Figure 1. Alignment of amino acid sequence of mature transcobalamin (TC) from the indicated species

The Jellyfish version 1.4 (matrix-Gonnet) program was used for sequence alignment. Consensus residues are indicated in lowercase below each box. The six cysteine residues conserved in identical positions in all four species are indicated by stars above the box, while the two cysteine residues that do not participate in disulphide bond formation are indicated by open stars. The only putatative N-glycosylation site that is not used for N-glycosylation in all the species is indicated by a horizontal bar. The shaded residues represent consensus residues while the residues in bold represent variation in two or more species.

Figure 2. TC mRNA distribution in the rat tissues

Upper panel, mRNA (2 μg) from different adult rat tissues (see lower panel: H, heart; B, brain; S, spleen; L, lung; Li, liver; M, skeletal muscle; K, kidney; I, intestine and Y, yolk sac) was used for Northern blotting. The autoradiograph shown is after a 5 day exposure (CSK, cytoskeletal β-actin mRNA). Lower panel, the ratio of band intensities of TC mRNA and β-actin mRNA are expressed as mean ±s.d. from four separate blots. The ratio of the two transcripts in rat kidney was taken as 100%.

Figure 3. Immuno-crossreactivity of rat TC with human TC antiserum

One millilitre of rat serum bound [⁵⁷Co]Cbl was immunoprecipitated with indicated amounts of human TC antiserum.The radioactivity immunoprecipitated is expressed as percentage of total counts used for immunoprecipitation. The values are mean ±s.d. of four different immunoprecipitation experiments using serum from four separate adult rats. Right panel shows a representative immunoblot generated using rat serum (lane 3), recombinant human TC (lane 2) and antiserum to human TC or preimmune rabbit serum (lane 1).

Figure 4. Distribution of TC mRNA in duodenum, jejunum and ileum of adult rat gut

Upper panel, representative blot of TC mRNA distribution along the different segments of the adult rat intestine (see lower panel: D, duodenum; J, jejunum; I, ileum). Lower panel, the ratio of TC/β-actin mRNA in the three regions; the values shown are mean ±s.e.m. from four separate blots using mRNA isolated from four animals.

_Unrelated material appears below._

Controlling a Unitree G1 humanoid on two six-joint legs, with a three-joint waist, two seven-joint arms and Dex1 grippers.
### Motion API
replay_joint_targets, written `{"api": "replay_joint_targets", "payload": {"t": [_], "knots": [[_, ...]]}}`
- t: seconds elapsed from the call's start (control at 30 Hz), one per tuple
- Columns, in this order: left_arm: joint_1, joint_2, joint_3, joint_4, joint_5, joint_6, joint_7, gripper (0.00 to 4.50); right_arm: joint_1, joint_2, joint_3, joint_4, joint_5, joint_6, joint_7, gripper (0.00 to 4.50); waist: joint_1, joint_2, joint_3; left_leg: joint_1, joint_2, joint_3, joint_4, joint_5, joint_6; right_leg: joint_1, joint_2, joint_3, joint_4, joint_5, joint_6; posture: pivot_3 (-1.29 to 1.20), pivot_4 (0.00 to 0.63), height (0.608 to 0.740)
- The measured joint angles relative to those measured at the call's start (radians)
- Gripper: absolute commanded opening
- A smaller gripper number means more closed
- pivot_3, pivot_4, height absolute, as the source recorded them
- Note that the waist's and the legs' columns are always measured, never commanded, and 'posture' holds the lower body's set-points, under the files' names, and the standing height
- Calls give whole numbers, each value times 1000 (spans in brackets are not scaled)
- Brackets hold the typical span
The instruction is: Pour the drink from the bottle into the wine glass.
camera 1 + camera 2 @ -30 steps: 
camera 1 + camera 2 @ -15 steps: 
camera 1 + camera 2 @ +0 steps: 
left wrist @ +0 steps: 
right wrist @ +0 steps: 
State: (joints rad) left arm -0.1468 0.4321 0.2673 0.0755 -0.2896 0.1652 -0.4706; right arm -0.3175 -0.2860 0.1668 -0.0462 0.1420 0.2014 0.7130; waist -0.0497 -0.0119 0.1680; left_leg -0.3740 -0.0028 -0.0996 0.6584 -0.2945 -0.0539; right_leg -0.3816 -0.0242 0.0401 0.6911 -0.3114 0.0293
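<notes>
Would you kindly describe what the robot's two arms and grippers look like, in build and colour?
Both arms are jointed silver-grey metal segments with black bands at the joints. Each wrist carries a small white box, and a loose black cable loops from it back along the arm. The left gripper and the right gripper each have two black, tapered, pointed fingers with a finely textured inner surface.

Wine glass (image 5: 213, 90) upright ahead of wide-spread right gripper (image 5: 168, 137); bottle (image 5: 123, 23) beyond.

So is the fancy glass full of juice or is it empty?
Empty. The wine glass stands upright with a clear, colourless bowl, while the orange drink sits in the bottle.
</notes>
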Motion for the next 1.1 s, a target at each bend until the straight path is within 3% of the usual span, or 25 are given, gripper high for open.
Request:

Figure 5. Postnatal developmental expression of TC in rat ileum (upper panels) and kidney (lower panels)

The Northern blot obtained using mRNA isolated from rats of indicated ages is shown on the left, and the ratio of TC/β-actin transcripts (•) and the [⁵⁷Co]Cbl binding capacity (▪) of the culture medium of intestinal and renal explants are shown on the right. The values in the right-hand panels are mean ±s.e.m. from five different animals in each age group. Other details are provided in Methods.

Figure 6. Effect of adrenalectomy and cortisone treatment on TC transcript levels in the rat ileum and kidney

Northern blots of TC mRNA in the ileum and kidney of normal rats (lane 1), adrenalectomized rats (lane 2), and adrenalectomized rats treated with cortisone acetate (lane 3) are shown in the upper panels and the ratio of TC/β-actin transcripts in the lower panels. The values are mean ±s.e.m. for six animals from each group.

Figure 7. Plasma apo TC and TC transcript levels in the ileum and kidney during pregnancy in rats

Plasma [⁵⁷Co]Cbl binding capacity (A) and Northern blots of TC transcripts using mRNA from ileum (B) and kidney (C) from non-pregnant females (lane 1), pregnant females (lane 2) and lactating mothers (lane 3). The plasma [⁵⁷Co]Cbl binding capacity shown is mean ±s.e.m. using serum obtained from five animals from each group and the P value with respect to control was >0.05.